* Your assignment
From the entries that follow, pick out all lines holding "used".

Content starts

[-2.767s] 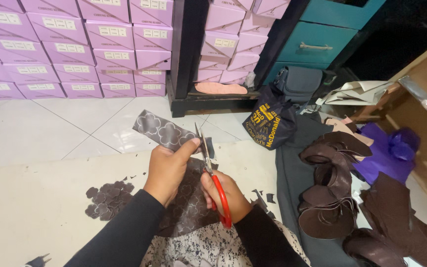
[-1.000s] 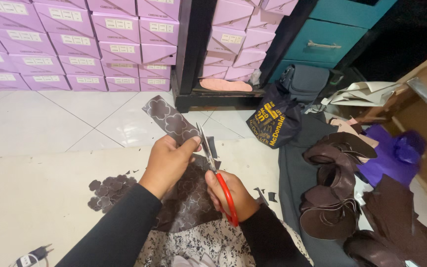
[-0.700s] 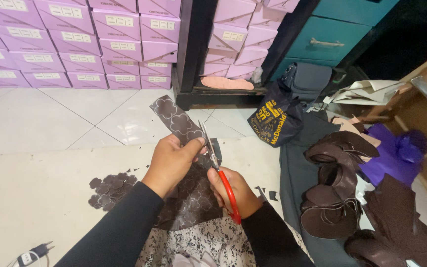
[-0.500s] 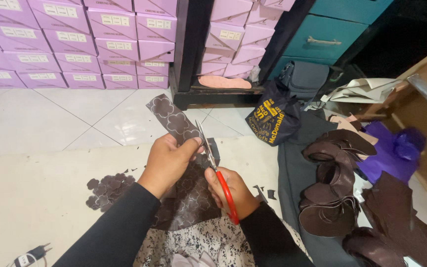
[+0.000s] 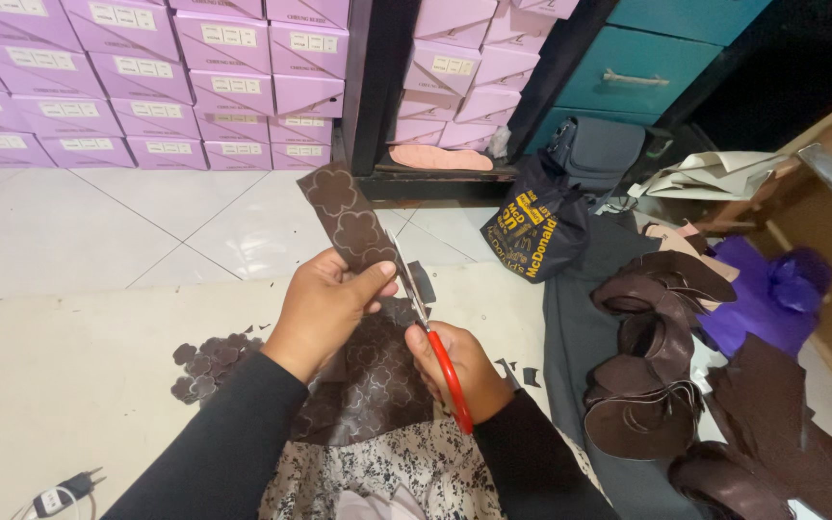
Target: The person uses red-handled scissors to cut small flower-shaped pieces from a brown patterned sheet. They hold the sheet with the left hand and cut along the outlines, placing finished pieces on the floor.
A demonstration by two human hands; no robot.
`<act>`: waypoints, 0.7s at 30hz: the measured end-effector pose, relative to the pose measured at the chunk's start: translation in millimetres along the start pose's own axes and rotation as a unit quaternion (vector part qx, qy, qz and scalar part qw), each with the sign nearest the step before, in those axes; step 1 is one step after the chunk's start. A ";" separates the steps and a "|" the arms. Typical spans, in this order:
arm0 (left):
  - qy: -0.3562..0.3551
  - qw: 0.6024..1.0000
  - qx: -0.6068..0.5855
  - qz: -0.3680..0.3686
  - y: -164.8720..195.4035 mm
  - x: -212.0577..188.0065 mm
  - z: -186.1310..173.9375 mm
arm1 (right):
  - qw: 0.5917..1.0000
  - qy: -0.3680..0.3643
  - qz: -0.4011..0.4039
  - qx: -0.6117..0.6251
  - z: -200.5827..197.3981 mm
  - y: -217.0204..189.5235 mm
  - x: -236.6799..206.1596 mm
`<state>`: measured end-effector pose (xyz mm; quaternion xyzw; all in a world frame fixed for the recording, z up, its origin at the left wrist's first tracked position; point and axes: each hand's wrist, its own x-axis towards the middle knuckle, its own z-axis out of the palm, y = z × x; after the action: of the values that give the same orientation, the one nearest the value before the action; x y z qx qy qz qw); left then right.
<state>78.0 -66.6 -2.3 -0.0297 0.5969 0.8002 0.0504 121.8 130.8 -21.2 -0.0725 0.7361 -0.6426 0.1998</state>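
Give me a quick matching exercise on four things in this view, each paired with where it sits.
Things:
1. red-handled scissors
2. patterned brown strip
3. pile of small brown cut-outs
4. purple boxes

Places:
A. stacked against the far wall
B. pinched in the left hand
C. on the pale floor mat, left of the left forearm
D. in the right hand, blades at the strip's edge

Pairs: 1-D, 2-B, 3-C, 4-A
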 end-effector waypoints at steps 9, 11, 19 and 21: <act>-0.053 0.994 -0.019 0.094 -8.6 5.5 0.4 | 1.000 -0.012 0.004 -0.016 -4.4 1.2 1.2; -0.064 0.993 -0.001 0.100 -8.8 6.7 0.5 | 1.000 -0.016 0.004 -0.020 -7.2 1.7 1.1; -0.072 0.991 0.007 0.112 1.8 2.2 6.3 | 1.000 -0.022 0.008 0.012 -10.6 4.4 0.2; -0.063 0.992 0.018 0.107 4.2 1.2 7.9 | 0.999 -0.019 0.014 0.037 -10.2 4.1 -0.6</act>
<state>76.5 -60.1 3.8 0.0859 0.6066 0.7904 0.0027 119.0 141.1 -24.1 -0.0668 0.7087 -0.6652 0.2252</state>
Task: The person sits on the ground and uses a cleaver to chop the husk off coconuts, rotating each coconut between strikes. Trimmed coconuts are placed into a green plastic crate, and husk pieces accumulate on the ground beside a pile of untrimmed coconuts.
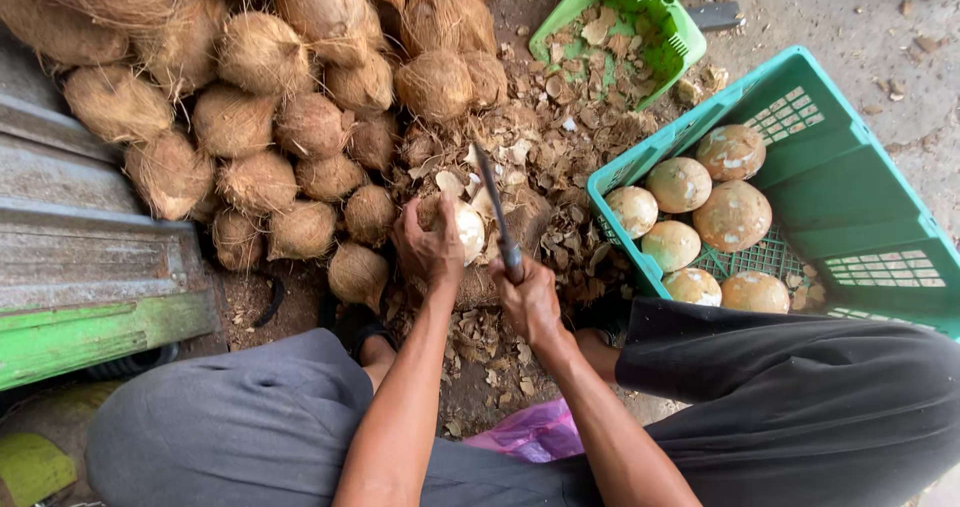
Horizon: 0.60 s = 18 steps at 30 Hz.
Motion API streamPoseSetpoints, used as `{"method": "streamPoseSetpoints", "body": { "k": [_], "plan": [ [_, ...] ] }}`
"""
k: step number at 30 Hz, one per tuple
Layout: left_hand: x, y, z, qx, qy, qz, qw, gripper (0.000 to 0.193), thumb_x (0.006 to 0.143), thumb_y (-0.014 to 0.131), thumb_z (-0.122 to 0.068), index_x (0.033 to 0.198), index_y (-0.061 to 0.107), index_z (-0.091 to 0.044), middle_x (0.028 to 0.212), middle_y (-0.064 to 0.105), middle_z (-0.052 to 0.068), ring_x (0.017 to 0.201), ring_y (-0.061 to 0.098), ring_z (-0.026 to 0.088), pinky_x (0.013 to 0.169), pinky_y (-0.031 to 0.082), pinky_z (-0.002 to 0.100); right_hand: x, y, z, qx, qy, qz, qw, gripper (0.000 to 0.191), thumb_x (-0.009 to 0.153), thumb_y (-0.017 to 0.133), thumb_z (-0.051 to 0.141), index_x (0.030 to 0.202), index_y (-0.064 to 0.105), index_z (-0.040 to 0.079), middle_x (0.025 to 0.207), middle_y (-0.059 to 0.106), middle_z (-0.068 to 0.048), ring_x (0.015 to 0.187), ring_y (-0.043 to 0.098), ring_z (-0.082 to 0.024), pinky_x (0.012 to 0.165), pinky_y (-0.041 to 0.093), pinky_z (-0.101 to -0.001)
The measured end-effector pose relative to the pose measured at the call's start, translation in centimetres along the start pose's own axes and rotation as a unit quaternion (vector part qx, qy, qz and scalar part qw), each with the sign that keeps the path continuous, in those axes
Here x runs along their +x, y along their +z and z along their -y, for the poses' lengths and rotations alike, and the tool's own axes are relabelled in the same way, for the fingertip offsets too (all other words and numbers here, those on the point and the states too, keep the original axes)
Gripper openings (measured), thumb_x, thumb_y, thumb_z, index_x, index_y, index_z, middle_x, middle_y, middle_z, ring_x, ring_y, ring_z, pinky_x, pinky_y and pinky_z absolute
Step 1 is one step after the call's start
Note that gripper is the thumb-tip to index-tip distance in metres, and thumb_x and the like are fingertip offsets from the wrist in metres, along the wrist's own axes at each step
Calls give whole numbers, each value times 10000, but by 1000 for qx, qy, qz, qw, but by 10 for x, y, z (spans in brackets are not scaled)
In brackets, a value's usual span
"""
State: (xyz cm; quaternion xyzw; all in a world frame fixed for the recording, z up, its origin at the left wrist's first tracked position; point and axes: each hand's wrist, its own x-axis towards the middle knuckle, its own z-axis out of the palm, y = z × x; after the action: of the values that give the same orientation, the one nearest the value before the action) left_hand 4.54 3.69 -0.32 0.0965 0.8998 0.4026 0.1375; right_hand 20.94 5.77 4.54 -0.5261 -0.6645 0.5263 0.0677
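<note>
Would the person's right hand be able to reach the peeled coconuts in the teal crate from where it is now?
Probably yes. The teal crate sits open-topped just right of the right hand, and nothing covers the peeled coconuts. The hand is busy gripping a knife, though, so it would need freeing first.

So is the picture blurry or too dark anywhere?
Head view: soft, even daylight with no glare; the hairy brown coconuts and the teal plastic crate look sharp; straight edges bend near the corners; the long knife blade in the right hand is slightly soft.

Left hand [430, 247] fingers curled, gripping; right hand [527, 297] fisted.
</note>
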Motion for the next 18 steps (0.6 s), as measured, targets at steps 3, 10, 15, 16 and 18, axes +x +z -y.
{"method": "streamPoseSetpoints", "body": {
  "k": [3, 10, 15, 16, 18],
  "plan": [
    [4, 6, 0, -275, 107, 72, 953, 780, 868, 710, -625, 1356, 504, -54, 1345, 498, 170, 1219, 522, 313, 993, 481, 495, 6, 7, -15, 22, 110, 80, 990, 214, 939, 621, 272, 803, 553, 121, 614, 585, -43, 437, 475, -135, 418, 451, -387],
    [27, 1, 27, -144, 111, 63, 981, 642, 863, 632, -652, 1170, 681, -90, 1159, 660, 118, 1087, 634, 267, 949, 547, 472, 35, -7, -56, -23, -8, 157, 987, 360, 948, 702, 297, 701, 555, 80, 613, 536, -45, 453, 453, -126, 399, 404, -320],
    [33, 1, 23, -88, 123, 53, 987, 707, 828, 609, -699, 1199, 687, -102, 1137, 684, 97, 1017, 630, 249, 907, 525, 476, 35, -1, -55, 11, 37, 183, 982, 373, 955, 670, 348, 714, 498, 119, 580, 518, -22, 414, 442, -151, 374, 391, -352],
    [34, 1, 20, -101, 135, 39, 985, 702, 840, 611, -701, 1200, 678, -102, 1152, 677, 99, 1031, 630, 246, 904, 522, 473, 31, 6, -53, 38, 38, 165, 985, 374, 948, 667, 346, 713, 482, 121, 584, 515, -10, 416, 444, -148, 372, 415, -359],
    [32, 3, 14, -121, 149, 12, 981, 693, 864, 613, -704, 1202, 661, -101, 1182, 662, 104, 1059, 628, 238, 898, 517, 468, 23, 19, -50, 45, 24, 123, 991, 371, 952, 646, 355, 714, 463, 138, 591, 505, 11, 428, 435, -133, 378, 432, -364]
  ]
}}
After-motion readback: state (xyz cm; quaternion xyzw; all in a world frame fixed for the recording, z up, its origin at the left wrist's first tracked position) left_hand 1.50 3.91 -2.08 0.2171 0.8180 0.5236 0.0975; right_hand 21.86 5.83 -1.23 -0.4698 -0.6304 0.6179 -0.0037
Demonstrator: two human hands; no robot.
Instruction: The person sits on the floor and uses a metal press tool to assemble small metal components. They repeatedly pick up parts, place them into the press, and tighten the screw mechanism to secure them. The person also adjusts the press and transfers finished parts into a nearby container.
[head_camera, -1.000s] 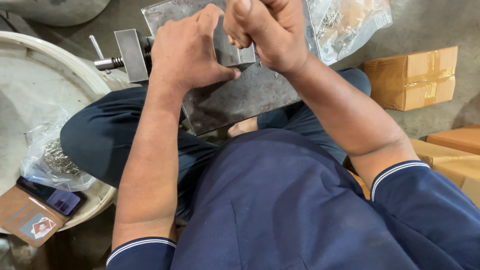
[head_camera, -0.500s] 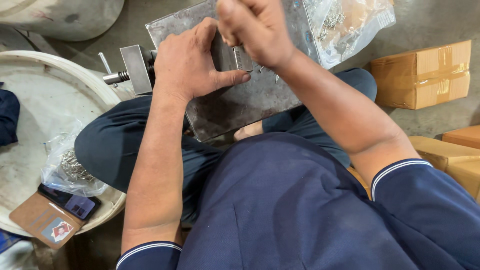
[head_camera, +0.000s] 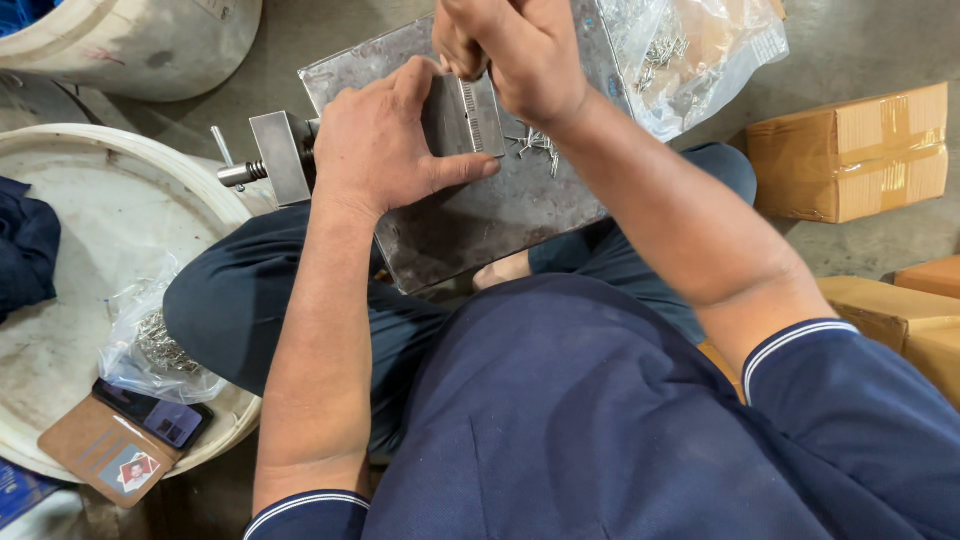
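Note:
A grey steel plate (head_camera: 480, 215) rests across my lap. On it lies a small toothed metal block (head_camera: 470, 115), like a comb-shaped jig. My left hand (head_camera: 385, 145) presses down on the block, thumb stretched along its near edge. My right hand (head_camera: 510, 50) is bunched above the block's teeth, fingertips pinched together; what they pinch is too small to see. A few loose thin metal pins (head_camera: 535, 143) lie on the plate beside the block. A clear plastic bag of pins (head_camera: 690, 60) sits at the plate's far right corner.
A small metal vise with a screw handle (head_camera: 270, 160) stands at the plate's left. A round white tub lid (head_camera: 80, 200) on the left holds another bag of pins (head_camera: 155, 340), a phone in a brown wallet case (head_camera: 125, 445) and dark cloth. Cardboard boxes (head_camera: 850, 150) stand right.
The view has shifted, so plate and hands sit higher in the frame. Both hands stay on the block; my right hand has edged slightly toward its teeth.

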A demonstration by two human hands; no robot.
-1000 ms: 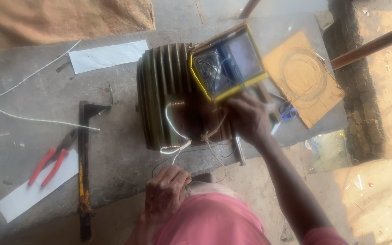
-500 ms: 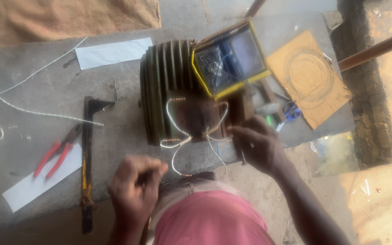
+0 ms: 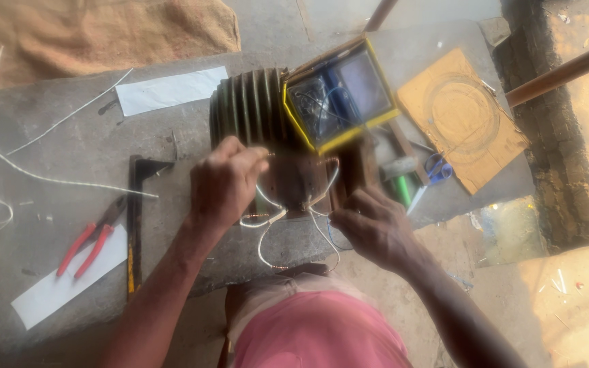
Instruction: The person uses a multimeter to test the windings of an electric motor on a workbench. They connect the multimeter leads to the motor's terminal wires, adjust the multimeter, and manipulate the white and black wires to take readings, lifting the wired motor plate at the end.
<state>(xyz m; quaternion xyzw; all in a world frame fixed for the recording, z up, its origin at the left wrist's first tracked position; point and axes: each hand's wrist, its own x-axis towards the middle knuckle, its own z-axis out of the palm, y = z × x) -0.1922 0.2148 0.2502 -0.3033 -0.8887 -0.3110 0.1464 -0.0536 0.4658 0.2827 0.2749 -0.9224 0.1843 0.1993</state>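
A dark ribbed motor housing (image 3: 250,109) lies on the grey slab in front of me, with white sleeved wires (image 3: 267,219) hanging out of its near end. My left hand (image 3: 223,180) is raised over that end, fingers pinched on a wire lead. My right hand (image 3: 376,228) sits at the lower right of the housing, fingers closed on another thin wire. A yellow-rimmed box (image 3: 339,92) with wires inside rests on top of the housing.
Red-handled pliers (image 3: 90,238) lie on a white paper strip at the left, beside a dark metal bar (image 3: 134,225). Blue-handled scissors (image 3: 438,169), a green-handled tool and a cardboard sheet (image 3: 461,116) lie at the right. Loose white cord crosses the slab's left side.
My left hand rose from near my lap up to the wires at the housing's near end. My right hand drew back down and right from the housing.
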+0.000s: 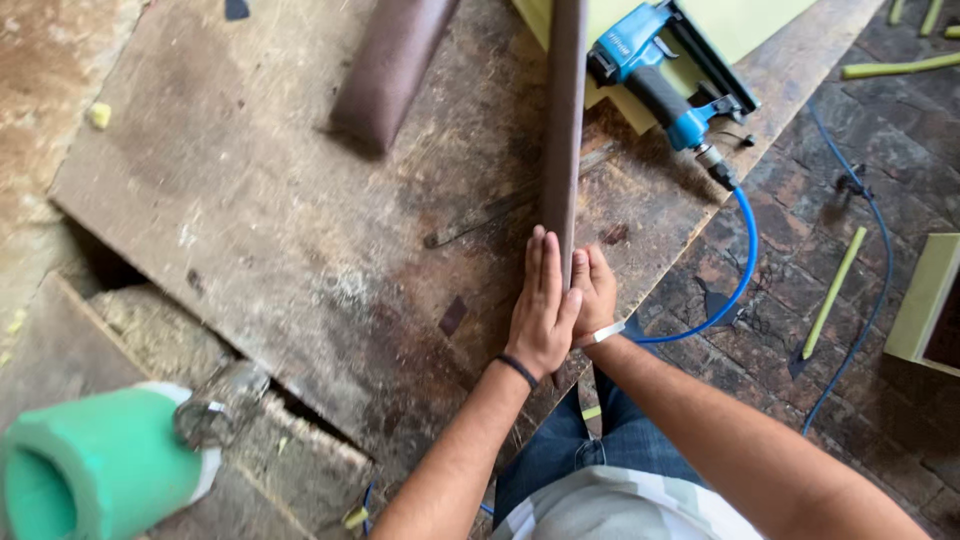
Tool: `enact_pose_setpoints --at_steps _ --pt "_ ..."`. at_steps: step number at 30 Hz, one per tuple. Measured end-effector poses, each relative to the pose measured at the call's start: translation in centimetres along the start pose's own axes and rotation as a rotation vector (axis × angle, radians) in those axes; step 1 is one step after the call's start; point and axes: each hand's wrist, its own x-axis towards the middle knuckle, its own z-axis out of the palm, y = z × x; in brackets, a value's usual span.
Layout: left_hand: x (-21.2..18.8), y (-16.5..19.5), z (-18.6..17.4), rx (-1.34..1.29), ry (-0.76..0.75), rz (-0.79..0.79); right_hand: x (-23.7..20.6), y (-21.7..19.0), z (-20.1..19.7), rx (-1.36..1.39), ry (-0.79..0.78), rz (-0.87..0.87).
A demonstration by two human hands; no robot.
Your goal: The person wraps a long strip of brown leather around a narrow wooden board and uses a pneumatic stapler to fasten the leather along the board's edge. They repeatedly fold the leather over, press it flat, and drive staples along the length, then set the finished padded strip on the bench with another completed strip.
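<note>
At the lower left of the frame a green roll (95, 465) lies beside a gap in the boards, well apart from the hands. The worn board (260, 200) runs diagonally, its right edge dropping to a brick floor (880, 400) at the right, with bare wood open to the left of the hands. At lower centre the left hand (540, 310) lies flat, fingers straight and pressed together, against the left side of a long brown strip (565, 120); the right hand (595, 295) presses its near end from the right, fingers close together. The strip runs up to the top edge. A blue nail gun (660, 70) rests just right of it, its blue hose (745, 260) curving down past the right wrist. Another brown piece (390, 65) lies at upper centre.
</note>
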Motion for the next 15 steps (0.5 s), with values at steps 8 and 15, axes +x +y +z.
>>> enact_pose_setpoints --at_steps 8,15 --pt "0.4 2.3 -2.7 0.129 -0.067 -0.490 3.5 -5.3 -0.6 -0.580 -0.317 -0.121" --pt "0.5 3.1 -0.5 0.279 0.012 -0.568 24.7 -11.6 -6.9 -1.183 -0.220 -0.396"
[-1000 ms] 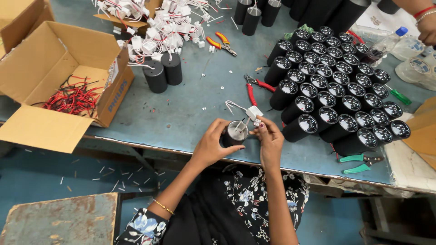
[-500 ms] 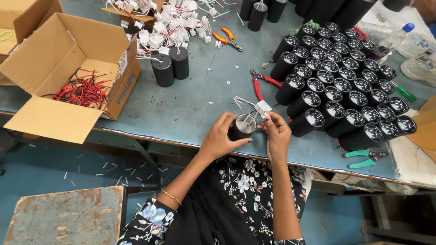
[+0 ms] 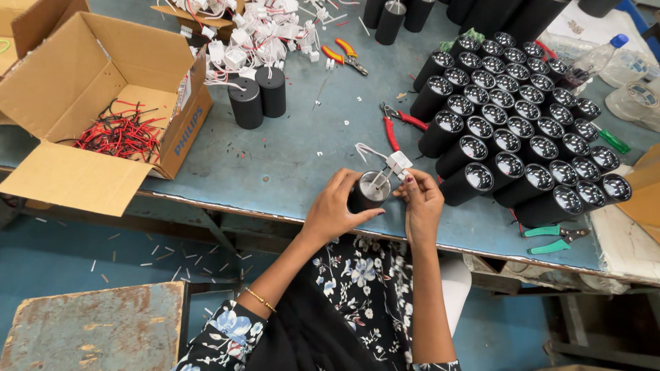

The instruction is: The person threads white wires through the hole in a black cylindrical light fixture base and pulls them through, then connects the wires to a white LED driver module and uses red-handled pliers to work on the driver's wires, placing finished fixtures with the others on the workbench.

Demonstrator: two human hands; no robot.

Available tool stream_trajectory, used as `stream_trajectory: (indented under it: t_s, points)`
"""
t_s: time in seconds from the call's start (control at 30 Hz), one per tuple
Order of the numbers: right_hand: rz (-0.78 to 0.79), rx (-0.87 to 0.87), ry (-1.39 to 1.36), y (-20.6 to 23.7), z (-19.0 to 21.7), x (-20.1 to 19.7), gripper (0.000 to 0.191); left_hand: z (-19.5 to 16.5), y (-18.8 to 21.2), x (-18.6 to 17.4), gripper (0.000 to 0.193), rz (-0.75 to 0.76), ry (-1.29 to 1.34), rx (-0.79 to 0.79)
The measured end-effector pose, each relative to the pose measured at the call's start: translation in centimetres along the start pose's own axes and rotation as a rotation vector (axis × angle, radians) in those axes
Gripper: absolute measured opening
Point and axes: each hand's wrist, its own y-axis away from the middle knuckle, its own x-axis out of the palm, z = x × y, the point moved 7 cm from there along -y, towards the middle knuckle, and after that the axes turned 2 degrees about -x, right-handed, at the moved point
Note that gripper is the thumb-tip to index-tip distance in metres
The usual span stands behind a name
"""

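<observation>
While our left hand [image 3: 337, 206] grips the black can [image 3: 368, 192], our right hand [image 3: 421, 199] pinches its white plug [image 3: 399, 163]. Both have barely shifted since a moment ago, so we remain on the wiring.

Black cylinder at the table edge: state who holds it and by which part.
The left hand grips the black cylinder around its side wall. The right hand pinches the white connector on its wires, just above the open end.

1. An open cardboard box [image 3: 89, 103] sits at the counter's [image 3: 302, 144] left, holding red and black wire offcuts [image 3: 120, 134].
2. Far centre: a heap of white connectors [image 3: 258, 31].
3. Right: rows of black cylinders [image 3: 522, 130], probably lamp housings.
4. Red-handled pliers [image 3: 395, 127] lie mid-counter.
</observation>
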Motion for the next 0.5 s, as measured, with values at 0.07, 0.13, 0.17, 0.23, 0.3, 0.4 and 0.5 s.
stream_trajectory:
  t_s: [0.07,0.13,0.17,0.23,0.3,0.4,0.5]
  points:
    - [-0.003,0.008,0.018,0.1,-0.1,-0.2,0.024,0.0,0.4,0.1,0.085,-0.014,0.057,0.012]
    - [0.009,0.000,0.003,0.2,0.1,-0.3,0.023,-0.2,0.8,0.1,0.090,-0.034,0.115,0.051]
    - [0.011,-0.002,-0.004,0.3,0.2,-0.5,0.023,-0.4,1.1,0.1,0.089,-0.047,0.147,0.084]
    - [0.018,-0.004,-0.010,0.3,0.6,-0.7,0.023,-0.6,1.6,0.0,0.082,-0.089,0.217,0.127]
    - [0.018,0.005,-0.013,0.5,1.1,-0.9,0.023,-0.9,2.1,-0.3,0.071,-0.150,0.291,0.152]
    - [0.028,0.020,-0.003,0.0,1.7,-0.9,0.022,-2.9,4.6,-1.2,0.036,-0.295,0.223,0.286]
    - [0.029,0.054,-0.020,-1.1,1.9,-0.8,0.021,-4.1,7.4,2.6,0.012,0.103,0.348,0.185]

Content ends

* Output of the task
Motion API streamPoseSetpoints, used as `{"method": "streamPoseSetpoints", "body": { "k": [_], "plan": [ [_, ...] ] }}`
Available tool stream_trajectory, used as `stream_trajectory: (indented under it: t_s, points)`

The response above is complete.